*About this task*:
Wherever a line of the records contains "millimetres", copy that line.

*Given records*:
+++
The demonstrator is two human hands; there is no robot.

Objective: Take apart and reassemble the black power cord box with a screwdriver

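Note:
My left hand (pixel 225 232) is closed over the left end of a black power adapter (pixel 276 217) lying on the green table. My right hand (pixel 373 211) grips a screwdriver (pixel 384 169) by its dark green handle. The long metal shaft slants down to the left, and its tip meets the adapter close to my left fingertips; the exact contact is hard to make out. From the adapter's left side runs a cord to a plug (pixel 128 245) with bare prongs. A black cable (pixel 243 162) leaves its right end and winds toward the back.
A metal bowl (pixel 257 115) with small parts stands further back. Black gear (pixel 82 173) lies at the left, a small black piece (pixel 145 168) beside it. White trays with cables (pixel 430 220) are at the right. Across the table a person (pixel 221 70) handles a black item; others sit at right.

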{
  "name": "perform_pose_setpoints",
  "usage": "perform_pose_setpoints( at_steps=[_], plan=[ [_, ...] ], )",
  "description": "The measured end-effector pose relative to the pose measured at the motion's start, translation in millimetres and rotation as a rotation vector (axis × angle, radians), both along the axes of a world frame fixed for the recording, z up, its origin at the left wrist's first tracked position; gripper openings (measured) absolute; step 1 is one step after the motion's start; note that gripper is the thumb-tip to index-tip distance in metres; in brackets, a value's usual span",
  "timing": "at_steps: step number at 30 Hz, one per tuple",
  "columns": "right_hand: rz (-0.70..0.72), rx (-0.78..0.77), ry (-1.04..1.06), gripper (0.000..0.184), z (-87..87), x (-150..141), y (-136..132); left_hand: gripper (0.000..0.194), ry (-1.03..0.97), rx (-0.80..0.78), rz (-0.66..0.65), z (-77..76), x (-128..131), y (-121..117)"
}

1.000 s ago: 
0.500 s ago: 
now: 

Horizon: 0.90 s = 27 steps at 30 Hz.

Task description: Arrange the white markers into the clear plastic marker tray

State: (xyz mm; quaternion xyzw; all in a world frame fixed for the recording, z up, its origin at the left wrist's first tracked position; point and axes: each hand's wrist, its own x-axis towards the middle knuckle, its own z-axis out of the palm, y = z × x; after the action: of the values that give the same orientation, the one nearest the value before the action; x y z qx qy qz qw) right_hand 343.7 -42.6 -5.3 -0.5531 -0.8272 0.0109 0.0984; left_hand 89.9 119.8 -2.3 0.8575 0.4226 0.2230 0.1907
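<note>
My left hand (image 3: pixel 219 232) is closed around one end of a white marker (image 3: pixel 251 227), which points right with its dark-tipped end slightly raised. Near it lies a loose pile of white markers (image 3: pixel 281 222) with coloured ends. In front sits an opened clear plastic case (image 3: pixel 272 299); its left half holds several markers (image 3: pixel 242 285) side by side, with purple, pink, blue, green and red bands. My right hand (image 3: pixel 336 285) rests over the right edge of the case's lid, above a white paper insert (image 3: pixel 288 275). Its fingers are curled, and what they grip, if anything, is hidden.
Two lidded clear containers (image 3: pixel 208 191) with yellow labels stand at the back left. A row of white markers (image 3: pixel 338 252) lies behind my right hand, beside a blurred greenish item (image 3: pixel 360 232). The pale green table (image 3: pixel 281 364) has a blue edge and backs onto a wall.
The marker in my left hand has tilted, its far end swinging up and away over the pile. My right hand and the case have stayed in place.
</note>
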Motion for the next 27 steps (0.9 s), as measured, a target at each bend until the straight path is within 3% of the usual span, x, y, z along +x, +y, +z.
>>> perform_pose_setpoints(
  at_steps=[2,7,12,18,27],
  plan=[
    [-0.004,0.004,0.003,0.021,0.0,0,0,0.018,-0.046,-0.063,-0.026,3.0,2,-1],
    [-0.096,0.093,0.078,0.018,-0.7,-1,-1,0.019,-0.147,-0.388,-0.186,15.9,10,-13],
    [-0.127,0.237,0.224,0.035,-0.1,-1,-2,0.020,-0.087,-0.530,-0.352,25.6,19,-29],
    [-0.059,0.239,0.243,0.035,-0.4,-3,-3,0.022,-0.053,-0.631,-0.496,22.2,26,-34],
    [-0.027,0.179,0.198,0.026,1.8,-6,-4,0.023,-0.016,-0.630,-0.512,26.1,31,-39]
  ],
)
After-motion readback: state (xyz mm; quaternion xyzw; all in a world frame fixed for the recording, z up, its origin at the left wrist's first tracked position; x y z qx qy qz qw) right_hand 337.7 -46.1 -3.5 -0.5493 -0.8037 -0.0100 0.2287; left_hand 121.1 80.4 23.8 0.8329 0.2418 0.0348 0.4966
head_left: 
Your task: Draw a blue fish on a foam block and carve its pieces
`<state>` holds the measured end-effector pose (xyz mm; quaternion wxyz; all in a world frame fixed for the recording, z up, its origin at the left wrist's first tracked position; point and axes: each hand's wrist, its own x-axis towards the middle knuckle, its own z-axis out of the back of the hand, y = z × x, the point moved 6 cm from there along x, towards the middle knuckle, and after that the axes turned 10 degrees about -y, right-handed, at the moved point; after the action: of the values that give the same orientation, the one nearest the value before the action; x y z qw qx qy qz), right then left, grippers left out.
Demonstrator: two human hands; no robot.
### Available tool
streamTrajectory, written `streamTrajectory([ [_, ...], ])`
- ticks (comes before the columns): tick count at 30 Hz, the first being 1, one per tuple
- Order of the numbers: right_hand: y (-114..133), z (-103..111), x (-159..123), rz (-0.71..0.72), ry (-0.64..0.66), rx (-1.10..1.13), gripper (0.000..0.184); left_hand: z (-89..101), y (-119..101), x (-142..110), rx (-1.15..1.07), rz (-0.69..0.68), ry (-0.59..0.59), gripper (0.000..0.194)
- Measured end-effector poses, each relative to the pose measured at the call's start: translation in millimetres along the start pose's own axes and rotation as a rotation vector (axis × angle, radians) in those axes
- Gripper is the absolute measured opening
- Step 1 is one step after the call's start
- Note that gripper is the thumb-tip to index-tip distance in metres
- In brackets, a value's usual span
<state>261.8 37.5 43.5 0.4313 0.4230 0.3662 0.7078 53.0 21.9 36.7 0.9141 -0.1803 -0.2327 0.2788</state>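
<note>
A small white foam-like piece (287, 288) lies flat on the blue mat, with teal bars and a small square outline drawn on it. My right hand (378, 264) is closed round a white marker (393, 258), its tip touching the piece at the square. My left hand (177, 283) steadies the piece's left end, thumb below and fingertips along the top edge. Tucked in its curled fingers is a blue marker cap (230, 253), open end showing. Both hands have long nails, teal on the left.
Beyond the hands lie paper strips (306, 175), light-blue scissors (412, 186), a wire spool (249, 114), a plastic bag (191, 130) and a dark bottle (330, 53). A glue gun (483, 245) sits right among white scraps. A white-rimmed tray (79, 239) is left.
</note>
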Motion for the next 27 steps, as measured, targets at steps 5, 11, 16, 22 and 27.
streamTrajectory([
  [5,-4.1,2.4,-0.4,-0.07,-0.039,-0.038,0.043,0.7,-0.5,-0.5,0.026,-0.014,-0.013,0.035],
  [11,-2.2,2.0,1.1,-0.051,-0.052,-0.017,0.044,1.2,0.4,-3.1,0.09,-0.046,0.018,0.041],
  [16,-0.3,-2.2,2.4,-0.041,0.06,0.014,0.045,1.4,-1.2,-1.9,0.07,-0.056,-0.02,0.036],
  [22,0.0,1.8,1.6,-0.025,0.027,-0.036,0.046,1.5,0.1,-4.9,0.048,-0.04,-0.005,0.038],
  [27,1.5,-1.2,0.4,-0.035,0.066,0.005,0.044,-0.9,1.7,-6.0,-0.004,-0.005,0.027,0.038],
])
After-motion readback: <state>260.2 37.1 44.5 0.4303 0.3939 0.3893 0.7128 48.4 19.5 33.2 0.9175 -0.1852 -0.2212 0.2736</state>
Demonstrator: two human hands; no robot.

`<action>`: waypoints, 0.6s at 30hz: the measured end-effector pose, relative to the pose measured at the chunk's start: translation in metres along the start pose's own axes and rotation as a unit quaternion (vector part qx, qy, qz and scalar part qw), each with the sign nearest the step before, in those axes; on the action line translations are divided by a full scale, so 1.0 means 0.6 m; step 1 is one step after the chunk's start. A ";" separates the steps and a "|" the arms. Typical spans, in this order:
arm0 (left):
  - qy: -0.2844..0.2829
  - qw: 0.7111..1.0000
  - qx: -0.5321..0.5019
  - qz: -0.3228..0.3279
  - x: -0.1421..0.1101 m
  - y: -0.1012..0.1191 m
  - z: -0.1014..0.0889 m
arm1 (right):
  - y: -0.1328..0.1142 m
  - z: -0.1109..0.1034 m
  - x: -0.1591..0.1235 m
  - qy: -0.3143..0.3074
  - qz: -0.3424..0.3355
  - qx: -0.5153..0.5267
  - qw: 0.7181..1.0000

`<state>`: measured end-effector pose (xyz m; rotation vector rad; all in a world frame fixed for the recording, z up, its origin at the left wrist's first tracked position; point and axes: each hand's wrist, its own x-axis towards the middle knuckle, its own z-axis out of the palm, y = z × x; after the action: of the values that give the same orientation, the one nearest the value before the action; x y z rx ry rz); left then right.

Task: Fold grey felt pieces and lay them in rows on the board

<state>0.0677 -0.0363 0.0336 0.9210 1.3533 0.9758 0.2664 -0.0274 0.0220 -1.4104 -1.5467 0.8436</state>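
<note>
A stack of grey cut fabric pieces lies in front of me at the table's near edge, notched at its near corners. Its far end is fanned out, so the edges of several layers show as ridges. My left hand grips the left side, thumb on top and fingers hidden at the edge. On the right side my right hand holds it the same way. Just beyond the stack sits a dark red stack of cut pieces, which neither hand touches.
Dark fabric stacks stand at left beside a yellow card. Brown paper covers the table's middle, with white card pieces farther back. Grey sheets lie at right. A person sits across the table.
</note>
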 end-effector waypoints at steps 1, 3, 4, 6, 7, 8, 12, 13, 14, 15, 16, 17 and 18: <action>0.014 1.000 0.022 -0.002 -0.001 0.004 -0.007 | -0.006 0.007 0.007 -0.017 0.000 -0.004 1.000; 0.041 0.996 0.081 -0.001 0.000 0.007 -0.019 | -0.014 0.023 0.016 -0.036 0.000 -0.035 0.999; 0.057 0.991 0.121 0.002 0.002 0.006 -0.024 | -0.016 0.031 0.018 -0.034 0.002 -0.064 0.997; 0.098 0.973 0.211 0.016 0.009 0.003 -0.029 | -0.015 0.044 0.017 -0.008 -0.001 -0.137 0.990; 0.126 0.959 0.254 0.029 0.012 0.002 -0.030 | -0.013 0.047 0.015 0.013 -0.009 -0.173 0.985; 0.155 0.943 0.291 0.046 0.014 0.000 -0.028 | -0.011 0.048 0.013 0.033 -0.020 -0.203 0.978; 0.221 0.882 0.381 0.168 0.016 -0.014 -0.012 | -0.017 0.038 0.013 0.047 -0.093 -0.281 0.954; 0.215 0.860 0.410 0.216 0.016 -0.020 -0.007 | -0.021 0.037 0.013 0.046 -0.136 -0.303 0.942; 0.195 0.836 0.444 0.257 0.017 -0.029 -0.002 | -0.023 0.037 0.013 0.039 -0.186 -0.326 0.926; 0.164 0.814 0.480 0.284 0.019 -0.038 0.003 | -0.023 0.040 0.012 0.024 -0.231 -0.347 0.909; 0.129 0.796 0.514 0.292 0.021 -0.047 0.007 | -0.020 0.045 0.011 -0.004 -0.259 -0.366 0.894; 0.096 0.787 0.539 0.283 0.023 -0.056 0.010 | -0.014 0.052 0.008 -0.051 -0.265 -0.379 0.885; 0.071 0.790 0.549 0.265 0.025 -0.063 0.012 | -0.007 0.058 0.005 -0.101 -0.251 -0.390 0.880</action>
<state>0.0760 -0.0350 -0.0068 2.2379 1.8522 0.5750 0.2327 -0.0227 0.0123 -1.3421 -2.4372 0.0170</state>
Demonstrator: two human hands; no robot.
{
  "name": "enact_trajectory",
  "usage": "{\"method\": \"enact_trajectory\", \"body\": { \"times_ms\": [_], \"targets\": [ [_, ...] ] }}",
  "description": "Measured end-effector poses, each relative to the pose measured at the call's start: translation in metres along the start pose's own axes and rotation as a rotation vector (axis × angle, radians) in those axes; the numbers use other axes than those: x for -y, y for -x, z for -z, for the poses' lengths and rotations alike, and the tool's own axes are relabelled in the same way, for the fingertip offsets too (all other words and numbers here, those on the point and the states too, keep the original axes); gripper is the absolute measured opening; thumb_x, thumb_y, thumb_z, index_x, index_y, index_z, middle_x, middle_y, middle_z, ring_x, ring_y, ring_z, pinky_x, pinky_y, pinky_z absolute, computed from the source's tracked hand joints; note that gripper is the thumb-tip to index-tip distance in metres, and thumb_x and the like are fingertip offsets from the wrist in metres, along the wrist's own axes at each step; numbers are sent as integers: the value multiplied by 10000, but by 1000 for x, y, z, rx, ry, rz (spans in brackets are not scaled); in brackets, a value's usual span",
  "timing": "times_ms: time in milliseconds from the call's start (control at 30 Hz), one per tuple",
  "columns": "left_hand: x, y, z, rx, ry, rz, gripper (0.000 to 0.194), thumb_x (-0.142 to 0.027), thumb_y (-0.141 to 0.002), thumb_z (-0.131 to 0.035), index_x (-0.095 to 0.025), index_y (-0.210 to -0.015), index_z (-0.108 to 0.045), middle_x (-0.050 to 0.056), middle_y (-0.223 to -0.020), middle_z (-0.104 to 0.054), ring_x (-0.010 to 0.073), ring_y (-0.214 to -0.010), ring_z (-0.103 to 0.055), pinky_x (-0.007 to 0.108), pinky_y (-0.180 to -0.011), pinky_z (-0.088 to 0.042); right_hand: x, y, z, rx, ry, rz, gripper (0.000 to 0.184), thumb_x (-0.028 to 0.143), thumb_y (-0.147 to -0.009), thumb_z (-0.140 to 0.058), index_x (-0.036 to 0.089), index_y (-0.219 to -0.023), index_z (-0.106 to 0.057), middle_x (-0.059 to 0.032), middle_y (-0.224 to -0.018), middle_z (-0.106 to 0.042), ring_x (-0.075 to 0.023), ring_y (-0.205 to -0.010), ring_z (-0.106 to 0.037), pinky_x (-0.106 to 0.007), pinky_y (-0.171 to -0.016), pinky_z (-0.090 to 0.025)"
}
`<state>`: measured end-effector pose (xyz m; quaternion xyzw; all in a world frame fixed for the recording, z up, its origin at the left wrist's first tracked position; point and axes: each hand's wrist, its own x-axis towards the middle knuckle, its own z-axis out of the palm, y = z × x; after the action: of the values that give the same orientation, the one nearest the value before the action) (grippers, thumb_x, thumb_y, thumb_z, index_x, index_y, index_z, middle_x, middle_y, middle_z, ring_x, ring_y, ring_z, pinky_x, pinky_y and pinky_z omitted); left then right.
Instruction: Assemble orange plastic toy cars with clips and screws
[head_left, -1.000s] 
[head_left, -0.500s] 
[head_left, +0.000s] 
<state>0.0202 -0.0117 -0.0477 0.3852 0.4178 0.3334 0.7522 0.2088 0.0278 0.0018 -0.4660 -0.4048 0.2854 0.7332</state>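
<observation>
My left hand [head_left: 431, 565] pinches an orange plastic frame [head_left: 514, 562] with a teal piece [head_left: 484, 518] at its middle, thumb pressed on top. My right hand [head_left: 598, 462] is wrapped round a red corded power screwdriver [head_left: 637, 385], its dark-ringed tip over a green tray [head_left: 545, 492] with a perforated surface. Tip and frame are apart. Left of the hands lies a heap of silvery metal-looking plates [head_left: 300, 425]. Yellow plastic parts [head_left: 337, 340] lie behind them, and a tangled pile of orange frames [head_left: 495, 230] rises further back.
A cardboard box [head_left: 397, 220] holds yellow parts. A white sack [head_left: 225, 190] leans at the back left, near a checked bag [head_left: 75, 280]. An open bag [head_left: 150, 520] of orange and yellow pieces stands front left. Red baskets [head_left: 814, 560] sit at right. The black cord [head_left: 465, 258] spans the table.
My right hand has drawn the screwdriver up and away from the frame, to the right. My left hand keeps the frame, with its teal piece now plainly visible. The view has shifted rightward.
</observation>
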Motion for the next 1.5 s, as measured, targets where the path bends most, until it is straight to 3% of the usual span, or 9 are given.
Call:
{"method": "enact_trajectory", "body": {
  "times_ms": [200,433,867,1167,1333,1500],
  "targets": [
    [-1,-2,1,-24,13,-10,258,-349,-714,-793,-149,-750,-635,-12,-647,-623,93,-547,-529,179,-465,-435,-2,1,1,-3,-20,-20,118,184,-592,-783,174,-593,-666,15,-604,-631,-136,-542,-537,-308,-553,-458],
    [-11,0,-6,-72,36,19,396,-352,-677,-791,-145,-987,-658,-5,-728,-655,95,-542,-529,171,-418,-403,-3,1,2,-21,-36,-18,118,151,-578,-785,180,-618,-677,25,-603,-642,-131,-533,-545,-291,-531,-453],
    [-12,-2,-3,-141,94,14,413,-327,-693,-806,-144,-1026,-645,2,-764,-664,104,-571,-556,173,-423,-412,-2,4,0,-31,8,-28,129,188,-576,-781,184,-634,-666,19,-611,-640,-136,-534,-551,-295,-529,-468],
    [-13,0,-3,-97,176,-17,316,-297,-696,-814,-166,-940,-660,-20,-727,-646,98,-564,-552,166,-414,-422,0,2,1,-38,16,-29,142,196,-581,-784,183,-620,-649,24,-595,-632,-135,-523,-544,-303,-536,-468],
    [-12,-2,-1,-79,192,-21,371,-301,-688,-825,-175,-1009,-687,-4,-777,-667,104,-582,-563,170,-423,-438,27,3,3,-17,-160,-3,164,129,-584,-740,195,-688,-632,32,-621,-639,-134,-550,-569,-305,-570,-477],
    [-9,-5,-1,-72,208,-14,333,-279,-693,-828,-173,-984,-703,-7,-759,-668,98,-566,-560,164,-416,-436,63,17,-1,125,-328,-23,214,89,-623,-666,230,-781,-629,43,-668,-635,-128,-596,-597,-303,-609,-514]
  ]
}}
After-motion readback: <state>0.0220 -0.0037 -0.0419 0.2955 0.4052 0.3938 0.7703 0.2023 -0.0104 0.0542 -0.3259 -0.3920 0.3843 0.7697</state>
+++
*Exercise output*:
  "description": "The measured end-effector pose relative to the pose measured at the motion's start, translation in millimetres and rotation as a rotation vector (axis × angle, radians), both along the axes of a world frame fixed for the recording, z up, its origin at the left wrist's first tracked position; gripper openings (measured) absolute; step 1 is one step after the motion's start; note that gripper is the thumb-tip to index-tip distance in metres; in brackets, a value's usual span",
- Measured end-effector poses, each relative to the pose measured at the call's start: translation in millimetres along the start pose's own axes and rotation as a rotation vector (axis × angle, radians) in those axes

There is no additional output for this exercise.